Defendants are routinely deprived of the means to defend themselves by ex parte seizures or freezes of their assets often on the basis of false FBI affidavits alleging that their assets were ill-gotten gains. Criminal charges come down immediately, staying these spurious proceedings and often forcing the defendants into the hands of the public defenders, most of whom are just Judas goats for the prosecutors.

Grand juries are rubber stamps for the prosecutors; most judges are ex-prosecutors, and the whole country has been whipped into a creinous frenzy by screams of "law and order" from all the media and the gimcrack majority of the political class from left to right. Almost everyone is convicted; almost all of those convicted are over-sentenced by civilized international standards, and the living conditions of probably a million (out of 2.5 million in total) American prisoners are barbarous.

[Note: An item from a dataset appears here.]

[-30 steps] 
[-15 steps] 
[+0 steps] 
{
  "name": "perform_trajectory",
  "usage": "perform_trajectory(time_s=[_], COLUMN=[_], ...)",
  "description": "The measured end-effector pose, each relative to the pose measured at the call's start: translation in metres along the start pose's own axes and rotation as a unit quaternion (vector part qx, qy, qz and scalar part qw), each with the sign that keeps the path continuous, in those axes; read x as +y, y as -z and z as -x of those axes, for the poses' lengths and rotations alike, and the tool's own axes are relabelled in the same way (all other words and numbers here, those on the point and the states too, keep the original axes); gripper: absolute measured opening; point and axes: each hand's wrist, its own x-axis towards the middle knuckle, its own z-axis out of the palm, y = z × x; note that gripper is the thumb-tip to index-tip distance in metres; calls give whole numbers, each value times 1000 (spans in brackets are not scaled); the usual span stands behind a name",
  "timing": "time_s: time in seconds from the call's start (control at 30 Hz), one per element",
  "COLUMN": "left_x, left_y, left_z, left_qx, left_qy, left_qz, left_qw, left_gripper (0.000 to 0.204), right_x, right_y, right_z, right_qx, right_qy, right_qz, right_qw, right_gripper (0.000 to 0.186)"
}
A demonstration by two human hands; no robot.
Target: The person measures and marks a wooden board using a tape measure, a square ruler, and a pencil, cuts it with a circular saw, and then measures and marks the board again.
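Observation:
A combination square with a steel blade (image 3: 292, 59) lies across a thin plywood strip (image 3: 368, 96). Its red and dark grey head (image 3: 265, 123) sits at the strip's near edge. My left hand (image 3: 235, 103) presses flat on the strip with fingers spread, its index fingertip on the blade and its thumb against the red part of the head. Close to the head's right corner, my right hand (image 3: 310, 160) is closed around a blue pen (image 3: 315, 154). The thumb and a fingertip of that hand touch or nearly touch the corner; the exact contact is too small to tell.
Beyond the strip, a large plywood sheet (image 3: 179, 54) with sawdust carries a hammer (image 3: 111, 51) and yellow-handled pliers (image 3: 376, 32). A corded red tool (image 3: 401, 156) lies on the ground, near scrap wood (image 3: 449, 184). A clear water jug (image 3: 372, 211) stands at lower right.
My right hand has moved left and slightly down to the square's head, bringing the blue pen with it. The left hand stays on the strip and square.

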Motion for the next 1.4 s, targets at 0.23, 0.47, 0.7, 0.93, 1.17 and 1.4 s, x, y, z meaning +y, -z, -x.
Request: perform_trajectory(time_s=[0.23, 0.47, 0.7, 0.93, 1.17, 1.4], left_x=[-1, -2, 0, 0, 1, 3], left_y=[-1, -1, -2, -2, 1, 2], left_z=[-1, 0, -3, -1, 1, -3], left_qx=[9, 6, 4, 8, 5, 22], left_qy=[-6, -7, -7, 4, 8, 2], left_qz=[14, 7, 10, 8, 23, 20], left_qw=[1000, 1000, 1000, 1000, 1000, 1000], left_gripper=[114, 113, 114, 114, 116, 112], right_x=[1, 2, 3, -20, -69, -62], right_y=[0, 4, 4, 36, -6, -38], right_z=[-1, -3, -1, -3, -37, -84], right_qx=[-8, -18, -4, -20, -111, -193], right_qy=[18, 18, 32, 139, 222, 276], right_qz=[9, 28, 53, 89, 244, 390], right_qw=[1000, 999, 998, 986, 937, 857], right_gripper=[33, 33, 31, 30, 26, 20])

Justice Ginsburg is right to be disappointed by the deterioration of human liberties in America, and she dissented admirably on the Thompson case last year where an absolute immunity was granted prosecutors who had left the complainant on death row for 14 years while deliberately suppressing DNA evidence that ultimately exonerated him.

The justice is correct, but she gives no hint of where the Supreme Court has been for the nearly 20 years that she has been a member of it, as the Fifth, Sixth, and Eighth Amendment guaranties of the grand jury as insurance against capricious prosecution, of due process, against seizure of property without due compensation, of an impartial jury, access to counsel, prompt justice, and reasonable bail, have been put to the shredder.

The Supreme Court is complicit in the destruction of the people's rights and Justice Ginsburg and the rest of them should be doing more about it than advising the Egyptians to look elsewhere for guidance on civil liberties, unexceptionable though that advice unfortunately is.